The meadow rose gently towards the edge of the forest and the reeve marched up this towards the tump in the ground, just before the trees began. They followed him to a spot at the base of the mound, where the soil was disturbed, forming a red scar in the green grass.
‘This is where it was found, Crowner,’ declared Henry, with a flourish of his hand towards a hole in the ground. He beckoned Simon and the youth came sheepishly forward, standing awkwardly before the ring of spectators. ‘Tell them, boy!’ commanded the reeve.
‘Not much to be told, sirs. I was up here looking for a stray heifer two days ago and saw a hole. So yesterday I brought up a shovel and had a poke around — in case it was a badger sett,’ he added hastily, recalling his original lame excuse. He squatted alongside the hole and pointed down. ‘Just in there it was, barely covered in earth, once the top turf was off.’
De Wolfe peered in, then looked up at the mound, which close up, looked larger than it had from a distance. It was twice as high as a man and roughly circular, being about fifty paces around.
‘You know everything, clerk!’ said Gwyn to Thomas with mock sarcasm. ‘So what is this poxy lump?’
The former priest gazed up at the smooth grass-covered cone and crossed himself. ‘No one rightly knows, but they are pagan temples of some kind, built by the ancients, long before the Saxons came. There are many more in Wiltshire, where some have bones hidden in crypts of stone in the centre.’

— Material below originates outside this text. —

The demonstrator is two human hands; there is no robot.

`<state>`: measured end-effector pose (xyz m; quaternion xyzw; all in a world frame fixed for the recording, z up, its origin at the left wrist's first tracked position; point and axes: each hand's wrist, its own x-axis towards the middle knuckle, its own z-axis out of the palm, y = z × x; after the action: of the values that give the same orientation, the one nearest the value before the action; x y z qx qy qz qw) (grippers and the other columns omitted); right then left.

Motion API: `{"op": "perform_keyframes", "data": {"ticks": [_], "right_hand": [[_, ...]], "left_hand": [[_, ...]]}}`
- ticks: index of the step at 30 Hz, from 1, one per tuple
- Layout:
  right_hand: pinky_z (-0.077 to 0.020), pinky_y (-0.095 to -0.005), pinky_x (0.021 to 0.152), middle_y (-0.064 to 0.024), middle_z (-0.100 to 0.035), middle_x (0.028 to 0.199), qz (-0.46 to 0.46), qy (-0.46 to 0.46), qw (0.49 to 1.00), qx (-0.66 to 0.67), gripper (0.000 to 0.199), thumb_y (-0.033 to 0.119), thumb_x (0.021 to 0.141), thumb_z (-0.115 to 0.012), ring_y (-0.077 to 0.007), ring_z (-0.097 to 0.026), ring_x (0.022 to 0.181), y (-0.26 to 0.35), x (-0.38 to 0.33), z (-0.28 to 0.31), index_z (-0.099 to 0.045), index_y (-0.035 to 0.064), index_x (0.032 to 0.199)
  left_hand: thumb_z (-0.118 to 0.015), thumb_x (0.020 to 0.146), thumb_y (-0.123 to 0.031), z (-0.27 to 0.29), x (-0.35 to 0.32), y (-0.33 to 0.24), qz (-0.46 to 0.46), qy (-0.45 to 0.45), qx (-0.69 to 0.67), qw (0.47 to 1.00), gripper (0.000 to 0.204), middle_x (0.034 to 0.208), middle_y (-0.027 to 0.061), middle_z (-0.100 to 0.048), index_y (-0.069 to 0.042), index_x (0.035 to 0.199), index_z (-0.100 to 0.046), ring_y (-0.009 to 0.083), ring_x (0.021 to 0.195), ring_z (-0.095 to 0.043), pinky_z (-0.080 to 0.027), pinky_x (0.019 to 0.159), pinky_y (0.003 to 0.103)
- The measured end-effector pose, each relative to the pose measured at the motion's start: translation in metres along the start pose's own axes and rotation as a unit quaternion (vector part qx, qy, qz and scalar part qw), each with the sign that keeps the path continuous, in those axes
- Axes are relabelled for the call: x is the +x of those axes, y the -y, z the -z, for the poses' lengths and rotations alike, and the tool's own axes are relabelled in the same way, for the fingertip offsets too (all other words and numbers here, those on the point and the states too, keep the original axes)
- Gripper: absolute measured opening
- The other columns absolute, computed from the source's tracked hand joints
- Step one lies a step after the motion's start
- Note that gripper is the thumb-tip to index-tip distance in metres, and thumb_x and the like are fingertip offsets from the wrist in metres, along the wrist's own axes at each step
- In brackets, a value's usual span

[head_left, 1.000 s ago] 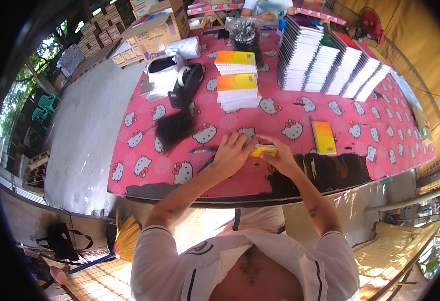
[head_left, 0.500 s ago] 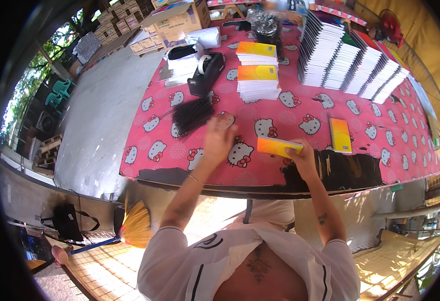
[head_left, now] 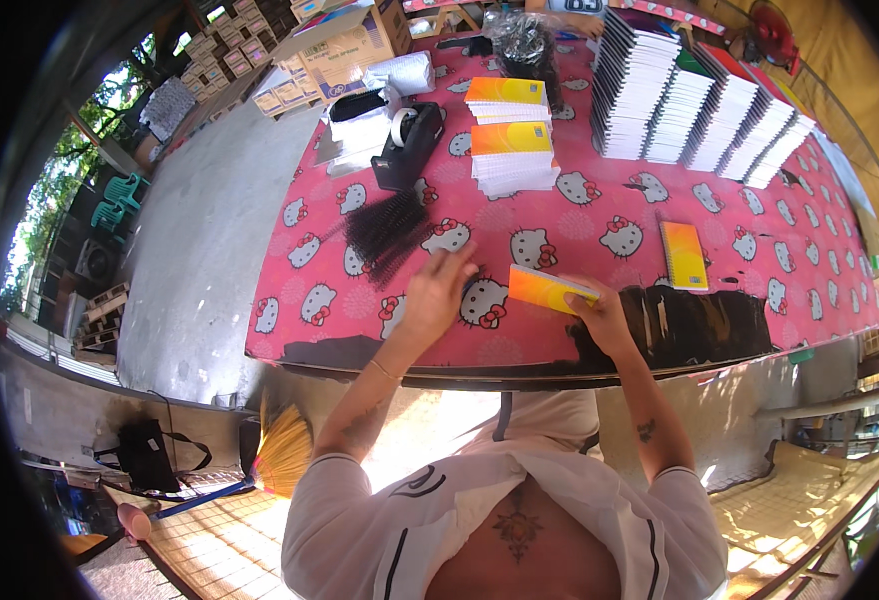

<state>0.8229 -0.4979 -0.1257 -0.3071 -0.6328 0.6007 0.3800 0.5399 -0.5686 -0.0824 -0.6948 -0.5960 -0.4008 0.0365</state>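
Nearest you on the left, below the table, a straw broom (head_left: 284, 455) with a blue handle stands out beside a black bag (head_left: 149, 455). Along the table's near edge, to the right, a torn black patch (head_left: 709, 325) shows through the pink table cover (head_left: 579, 240).

Just past that edge, your right hand (head_left: 602, 318) is grasping the near right end of an orange-and-yellow notepad (head_left: 539, 290), with your thumb on its cover. That notepad is in front of you, between your two hands, its far end pointing left. Your left hand (head_left: 434, 295) is just left of it, apart from it, fingers extended toward the far side; you cannot tell from here whether they grip anything.

A little farther, a second notepad (head_left: 684, 256) lies to the right, near the patch. On the left, a pile of black spiral coils (head_left: 389, 235) is near your left fingertips. Beyond the coils stands a black tape dispenser (head_left: 409, 145). Right of it are a nearer notepad stack (head_left: 514, 160) and a farther notepad stack (head_left: 507, 100). Tall stacks of spiral notebooks (head_left: 639, 90) rise at far right. Farthest are a clear plastic bag (head_left: 524, 45) with dark contents, a cardboard box (head_left: 354, 48) at left and a red fan (head_left: 774, 35) at right.
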Motion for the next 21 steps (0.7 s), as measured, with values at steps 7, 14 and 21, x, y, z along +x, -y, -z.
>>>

The coroner had no interest in such antediluvian monuments, but had heard that many had been dug into in the hope of finding ancient treasure, which had sometimes been fulfilled. But this particular treasure was not all that ancient, as the silver coins were Saxon.
There was nothing more to be seen and he was just about to leave when there was a cry from across the pasture and two men could be seen hurrying up to them.
‘Who the hell is this?’ growled Gwyn.
‘It’s our landlord, Robert Hereward,’ said the reeve.
The tenant lord arrived, somewhat out of breath, his stocky bailiff close behind. Robert was younger than de Wolfe had expected, a man of about thirty, with thick fair hair swept back off his face. He had a beard and moustache of the same colour which, with his rather ruddy complexion and blue eyes, betrayed his Saxon blood, even though it had been diluted by four generations of Normans.
‘Sir John, I am glad to see you!’ He sounded genuinely pleased to have the coroner on his land, a somewhat uncommon sentiment, as a visit from officials of the King usually meant trouble or expense — often both. The two men exchanged some civil words of greeting and explanation, then Robert Hereward peered down at Simon’s excavation. ‘I presume you have already examined what this youth discovered?’ he asked.